▸ **What the task asks**
Return only the tail of the data below, word for word: the line with "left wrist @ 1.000" and each line after it through the final one.

▸ **Data segment**
:::

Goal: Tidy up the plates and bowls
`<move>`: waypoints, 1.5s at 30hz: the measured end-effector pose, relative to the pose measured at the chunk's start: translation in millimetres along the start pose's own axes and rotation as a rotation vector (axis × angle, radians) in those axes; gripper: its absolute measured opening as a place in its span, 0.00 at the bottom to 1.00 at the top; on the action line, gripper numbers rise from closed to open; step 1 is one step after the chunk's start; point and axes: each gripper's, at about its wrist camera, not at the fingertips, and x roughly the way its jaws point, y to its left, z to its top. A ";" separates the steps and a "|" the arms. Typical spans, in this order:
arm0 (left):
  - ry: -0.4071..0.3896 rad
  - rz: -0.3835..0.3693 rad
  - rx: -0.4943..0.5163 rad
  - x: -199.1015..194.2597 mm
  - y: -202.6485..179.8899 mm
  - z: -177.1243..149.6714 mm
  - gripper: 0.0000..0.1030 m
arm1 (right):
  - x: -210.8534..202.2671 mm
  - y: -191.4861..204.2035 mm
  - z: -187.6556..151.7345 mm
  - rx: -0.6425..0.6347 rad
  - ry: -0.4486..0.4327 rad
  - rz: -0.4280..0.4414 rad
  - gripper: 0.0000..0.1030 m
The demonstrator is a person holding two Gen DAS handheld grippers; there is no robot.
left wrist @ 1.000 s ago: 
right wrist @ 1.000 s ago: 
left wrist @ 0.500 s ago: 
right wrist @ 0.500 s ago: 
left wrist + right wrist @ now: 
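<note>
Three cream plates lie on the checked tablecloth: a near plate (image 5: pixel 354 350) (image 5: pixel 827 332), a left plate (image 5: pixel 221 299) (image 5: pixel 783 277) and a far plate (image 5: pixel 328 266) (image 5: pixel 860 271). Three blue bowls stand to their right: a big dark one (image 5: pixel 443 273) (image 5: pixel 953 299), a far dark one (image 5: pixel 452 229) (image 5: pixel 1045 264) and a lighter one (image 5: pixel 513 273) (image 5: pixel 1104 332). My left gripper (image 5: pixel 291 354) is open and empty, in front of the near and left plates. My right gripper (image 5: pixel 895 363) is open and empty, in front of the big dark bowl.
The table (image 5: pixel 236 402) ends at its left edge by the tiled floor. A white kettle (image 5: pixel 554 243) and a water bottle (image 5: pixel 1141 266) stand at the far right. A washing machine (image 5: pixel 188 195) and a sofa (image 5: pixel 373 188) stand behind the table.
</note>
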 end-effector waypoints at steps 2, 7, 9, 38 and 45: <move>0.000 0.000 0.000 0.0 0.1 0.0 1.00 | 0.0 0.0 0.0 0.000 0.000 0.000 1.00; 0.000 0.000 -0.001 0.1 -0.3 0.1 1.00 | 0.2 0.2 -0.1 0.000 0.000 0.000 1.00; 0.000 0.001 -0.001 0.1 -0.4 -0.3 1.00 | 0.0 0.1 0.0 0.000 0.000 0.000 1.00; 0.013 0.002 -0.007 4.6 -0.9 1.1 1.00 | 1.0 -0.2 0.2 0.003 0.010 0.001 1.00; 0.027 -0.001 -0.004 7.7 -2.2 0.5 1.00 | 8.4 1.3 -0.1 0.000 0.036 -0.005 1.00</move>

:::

▸ **Response area**
left wrist @ 1.000 s ago: 
right wrist @ 1.000 s ago: 
left wrist @ 0.500 s ago: 
right wrist @ 0.500 s ago: 
left wrist + right wrist @ now: 
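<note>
Three cream plates lie on the checked tablecloth: a near plate (image 5: pixel 354 350) (image 5: pixel 827 332), a left plate (image 5: pixel 221 299) (image 5: pixel 783 277) and a far plate (image 5: pixel 328 266) (image 5: pixel 860 271). Three blue bowls stand to their right: a big dark one (image 5: pixel 443 273) (image 5: pixel 953 299), a far dark one (image 5: pixel 452 229) (image 5: pixel 1045 264) and a lighter one (image 5: pixel 513 273) (image 5: pixel 1104 332). My left gripper (image 5: pixel 291 354) is open and empty, in front of the near and left plates. My right gripper (image 5: pixel 895 363) is open and empty, in front of the big dark bowl.
The table (image 5: pixel 236 402) ends at its left edge by the tiled floor. A white kettle (image 5: pixel 554 243) and a water bottle (image 5: pixel 1141 266) stand at the far right. A washing machine (image 5: pixel 188 195) and a sofa (image 5: pixel 373 188) stand behind the table.
</note>
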 end-effector waypoints at steps 2, 7, 9, 38 and 45: <move>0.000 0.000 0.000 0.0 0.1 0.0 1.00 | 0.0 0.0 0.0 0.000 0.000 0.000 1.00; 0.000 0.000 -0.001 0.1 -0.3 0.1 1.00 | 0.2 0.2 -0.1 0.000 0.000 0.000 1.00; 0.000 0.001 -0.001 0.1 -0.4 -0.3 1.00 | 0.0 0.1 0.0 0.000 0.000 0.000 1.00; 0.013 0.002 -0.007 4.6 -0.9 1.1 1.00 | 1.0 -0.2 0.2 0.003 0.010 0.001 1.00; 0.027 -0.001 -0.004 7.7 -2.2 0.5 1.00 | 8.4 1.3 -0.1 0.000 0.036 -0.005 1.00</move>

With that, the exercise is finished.